■ RECORDS TO PROCESS ■
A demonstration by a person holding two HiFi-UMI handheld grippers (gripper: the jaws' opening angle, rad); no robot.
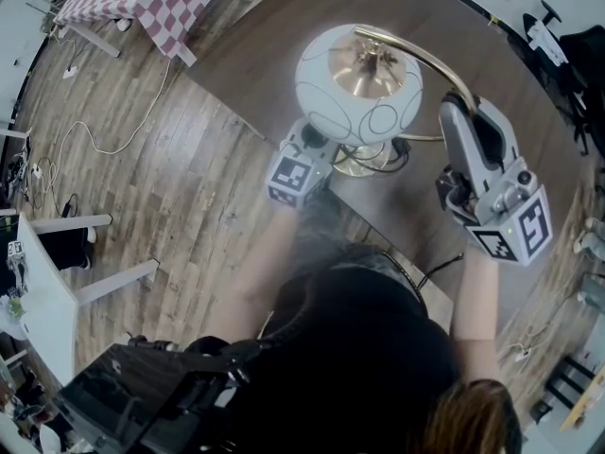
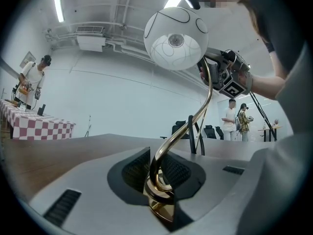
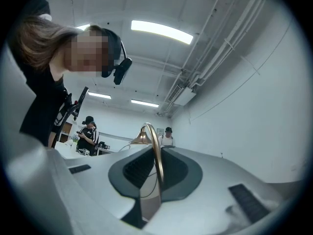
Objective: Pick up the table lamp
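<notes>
The table lamp has a white globe shade (image 1: 359,83), a curved brass stem (image 1: 425,60) and a brass base (image 1: 364,164) on the brown table (image 1: 284,45). My left gripper (image 1: 331,154) reaches under the shade from the left. In the left gripper view it (image 2: 159,180) is shut on the coiled foot of the stem (image 2: 161,204), with the shade (image 2: 176,38) overhead. My right gripper (image 1: 458,107) is at the top bend of the stem. In the right gripper view its pads close on the thin stem (image 3: 156,155).
A red-checked table (image 1: 151,3) stands at the far left, and a white desk (image 1: 38,291) at the near left. Cables (image 1: 104,140) trail over the wood floor. Several people (image 2: 32,82) and office chairs (image 2: 210,131) are in the background.
</notes>
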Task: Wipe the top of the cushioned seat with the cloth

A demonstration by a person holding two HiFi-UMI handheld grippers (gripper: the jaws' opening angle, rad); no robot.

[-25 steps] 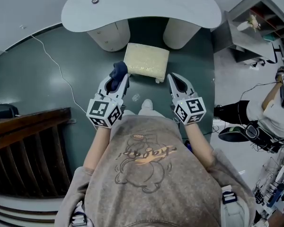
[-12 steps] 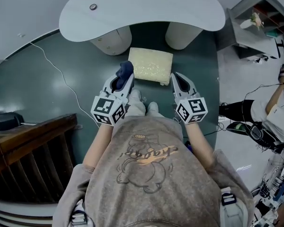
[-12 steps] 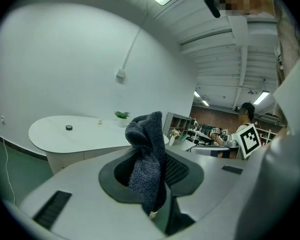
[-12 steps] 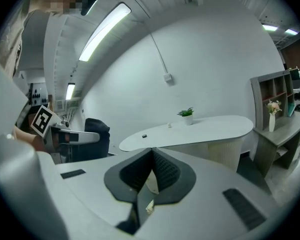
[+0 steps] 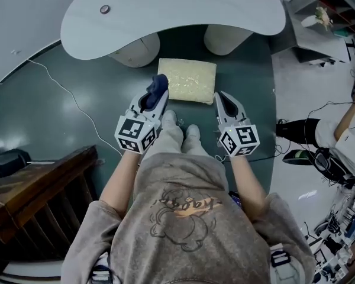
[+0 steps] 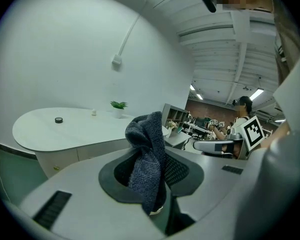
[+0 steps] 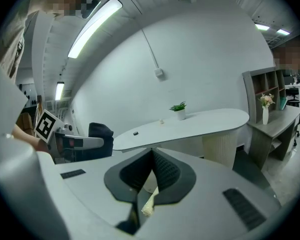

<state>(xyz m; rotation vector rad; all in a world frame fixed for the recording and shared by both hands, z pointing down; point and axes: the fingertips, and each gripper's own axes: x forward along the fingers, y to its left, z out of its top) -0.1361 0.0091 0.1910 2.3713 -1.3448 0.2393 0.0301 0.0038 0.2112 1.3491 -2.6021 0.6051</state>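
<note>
The top of the cushioned seat [image 5: 187,80] lies bare, open from above; the left gripper [image 5: 158,92], closed on the cloth [image 5: 158,83], hangs just beside its left edge; the right gripper [image 5: 219,96], jaws together, sits near its right front corner; beyond stands the counter [image 5: 171,7], its left pedestal [image 5: 136,51] and right pedestal [image 5: 228,39] flanking a gap; open floor [image 5: 65,81] lies either side; the person's feet [image 5: 168,120] crowd the near side.

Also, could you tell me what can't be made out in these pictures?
Cushioned seat: underside and legs, head view, covered by its own top.
Same seat, left gripper view: hidden behind the left gripper body.
Cloth: lower end, left gripper view, sunk between the shut jaws.
Small dark object on the table: too small to identify anywhere.
Pale sliver under the right gripper: mostly hidden by its jaws.
</note>
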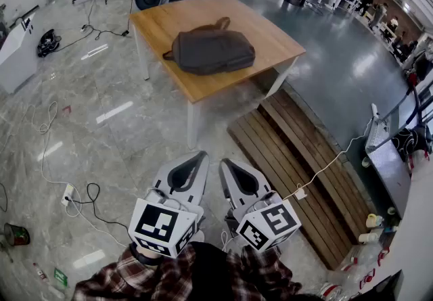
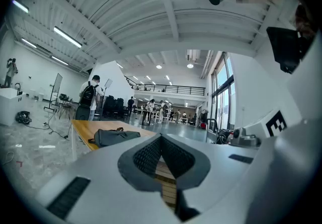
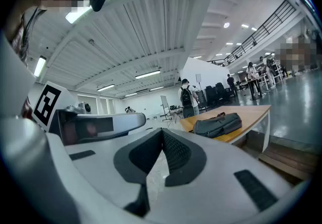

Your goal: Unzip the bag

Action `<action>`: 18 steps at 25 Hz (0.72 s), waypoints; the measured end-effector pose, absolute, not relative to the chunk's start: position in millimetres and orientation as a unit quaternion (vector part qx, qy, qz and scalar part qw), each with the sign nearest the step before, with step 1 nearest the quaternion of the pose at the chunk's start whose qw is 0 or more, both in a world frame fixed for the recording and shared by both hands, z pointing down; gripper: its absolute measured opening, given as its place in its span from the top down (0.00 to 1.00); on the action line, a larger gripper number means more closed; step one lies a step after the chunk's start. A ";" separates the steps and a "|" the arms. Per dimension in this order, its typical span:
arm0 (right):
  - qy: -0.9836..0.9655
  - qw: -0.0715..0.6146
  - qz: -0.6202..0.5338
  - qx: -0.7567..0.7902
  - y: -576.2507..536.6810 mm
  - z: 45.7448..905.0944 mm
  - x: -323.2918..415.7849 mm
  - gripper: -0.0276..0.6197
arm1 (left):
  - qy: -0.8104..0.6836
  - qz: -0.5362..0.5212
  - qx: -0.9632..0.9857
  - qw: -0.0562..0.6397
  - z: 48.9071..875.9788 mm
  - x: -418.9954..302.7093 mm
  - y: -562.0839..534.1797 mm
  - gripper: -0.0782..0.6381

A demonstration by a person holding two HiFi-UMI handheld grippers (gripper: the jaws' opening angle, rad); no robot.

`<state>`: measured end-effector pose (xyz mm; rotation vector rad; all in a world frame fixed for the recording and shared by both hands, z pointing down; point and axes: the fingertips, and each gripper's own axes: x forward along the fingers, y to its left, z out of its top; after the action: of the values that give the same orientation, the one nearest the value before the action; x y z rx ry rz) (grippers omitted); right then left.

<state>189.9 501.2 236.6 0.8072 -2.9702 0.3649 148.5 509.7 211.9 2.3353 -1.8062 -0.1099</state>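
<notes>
Both the left gripper point(image 1: 201, 155) and the right gripper point(image 1: 224, 163) hang pinched closed and empty, well apart from the bag point(image 1: 211, 51), so approaching it likely comes first.

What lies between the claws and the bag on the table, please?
Head view: only bare grey floor and the wooden table's near edge lie between the left claw, the right claw and the bag.

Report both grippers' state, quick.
Left gripper: closed, jaws tip to tip, holding nothing.
Right gripper: closed, jaws tip to tip, holding nothing.
</notes>
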 end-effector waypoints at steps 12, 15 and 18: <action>-0.951 0.023 0.118 0.284 369.8 243.9 68.0 0.94 | -0.597 -0.035 0.796 0.089 219.4 24.0 378.6 0.88; -0.947 0.020 0.119 0.297 339.4 242.6 32.5 0.94 | -0.589 -0.031 0.803 0.087 217.5 -11.0 350.5 0.88; -0.943 0.025 0.124 0.308 317.1 246.6 4.8 0.94 | -0.570 -0.022 0.817 0.086 220.2 -30.0 327.0 0.88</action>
<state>4.8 317.1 246.6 0.9535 -2.9167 0.3830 -30.0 327.0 220.2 2.4354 -1.6982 -0.0650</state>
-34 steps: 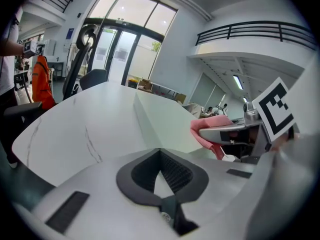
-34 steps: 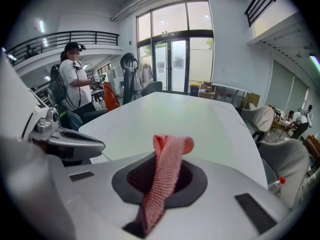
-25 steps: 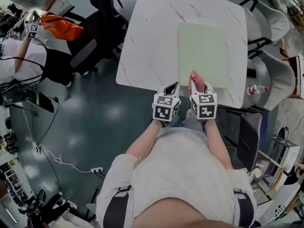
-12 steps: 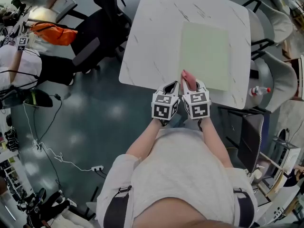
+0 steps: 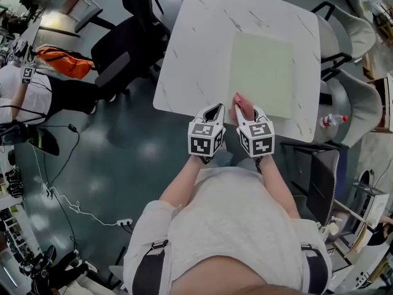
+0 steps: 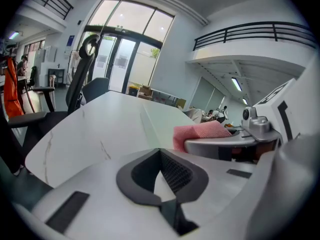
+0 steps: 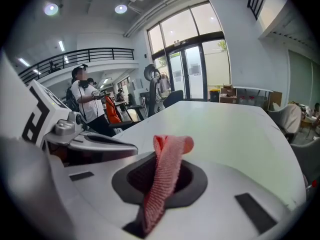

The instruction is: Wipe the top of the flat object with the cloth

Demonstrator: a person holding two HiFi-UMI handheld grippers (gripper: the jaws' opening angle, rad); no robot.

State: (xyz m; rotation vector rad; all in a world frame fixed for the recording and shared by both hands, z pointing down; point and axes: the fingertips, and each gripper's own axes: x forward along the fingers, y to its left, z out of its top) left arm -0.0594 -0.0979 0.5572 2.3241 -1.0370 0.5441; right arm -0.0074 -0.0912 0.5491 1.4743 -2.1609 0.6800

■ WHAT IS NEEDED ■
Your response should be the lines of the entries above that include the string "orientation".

■ RESPONSE BELOW ■
Action `<action>`: 18 steps at 25 Hz (0.72 s), waypoints; the measured end-effector pose, absolute, not relative to the chunk's start: position in millimetres and orientation as a unit quaternion (vector part qx, qy, qz and scalar part qw), each with the sign nearest the step before, with step 1 nearest the quaternion of the pose at the chunk's start whose qw is 0 or more, both in a world frame fixed for the recording and shared by both hands, z pointing down; gripper: its absolute measured opening, given as its place in its span from the top down (0.00 to 1.00); on the action line, a larger gripper number means more closed; step one lies a step after the chunk's start. A ";" separates the steps and a "|" the arms. Per dimension in this order, its typical span:
`<state>`: measured end-effector pose (xyz mm; rotation vector rad; all in a world frame fixed for the recording and shared by both hands, z pointing down; point and axes: the fingertips, and each gripper's own axes: x forward along the fingers, y to its left, z out of its top; after the action: of the values that give the same orientation, the one nearest the value before the action; x y z rx ry rz) (grippers omitted); right then left.

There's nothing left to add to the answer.